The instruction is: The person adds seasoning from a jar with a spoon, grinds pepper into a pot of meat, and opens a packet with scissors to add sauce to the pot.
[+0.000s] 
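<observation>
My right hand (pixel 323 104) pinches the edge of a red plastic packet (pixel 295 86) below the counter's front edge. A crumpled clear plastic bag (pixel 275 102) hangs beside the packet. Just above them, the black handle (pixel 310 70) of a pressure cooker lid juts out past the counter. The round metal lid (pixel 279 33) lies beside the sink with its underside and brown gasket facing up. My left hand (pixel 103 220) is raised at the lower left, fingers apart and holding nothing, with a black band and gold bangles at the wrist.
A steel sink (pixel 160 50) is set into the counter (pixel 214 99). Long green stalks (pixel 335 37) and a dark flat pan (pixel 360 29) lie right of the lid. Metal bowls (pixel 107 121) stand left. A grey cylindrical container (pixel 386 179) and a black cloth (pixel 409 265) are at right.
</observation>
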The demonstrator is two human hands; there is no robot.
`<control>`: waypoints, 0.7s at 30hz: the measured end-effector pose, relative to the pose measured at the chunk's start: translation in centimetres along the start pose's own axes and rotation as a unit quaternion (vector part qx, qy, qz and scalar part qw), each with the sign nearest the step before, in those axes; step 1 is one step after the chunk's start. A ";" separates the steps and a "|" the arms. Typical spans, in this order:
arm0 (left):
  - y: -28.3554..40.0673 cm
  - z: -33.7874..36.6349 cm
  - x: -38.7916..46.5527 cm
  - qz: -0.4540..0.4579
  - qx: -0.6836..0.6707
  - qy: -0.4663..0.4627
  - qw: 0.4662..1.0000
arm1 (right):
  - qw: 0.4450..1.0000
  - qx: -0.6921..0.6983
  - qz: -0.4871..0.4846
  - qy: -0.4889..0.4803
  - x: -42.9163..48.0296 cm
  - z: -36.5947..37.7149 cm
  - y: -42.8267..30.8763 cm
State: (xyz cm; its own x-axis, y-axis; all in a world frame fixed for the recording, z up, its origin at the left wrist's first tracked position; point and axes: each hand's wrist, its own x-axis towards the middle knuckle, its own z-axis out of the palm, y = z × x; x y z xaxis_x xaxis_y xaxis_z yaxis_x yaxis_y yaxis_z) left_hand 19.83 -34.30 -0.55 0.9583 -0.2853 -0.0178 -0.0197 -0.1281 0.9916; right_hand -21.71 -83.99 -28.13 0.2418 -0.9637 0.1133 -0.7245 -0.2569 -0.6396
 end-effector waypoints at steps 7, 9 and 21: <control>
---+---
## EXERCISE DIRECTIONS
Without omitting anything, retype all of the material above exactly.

## SOLUTION TO THIS EXERCISE
The instruction is: The person adds seasoning from a jar with a spoon, grinds pepper into a pot of meat, and opens a packet with scissors to add sauce to the pot.
[+0.000s] 
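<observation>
My right hand (pixel 323 104) pinches the edge of a red plastic packet (pixel 295 86) below the counter's front edge. A crumpled clear plastic bag (pixel 275 102) hangs beside the packet. Just above them, the black handle (pixel 310 70) of a pressure cooker lid juts out past the counter. The round metal lid (pixel 279 33) lies beside the sink with its underside and brown gasket facing up. My left hand (pixel 103 220) is raised at the lower left, fingers apart and holding nothing, with a black band and gold bangles at the wrist.
A steel sink (pixel 160 50) is set into the counter (pixel 214 99). Long green stalks (pixel 335 37) and a dark flat pan (pixel 360 29) lie right of the lid. Metal bowls (pixel 107 121) stand left. A grey cylindrical container (pixel 386 179) and a black cloth (pixel 409 265) are at right.
</observation>
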The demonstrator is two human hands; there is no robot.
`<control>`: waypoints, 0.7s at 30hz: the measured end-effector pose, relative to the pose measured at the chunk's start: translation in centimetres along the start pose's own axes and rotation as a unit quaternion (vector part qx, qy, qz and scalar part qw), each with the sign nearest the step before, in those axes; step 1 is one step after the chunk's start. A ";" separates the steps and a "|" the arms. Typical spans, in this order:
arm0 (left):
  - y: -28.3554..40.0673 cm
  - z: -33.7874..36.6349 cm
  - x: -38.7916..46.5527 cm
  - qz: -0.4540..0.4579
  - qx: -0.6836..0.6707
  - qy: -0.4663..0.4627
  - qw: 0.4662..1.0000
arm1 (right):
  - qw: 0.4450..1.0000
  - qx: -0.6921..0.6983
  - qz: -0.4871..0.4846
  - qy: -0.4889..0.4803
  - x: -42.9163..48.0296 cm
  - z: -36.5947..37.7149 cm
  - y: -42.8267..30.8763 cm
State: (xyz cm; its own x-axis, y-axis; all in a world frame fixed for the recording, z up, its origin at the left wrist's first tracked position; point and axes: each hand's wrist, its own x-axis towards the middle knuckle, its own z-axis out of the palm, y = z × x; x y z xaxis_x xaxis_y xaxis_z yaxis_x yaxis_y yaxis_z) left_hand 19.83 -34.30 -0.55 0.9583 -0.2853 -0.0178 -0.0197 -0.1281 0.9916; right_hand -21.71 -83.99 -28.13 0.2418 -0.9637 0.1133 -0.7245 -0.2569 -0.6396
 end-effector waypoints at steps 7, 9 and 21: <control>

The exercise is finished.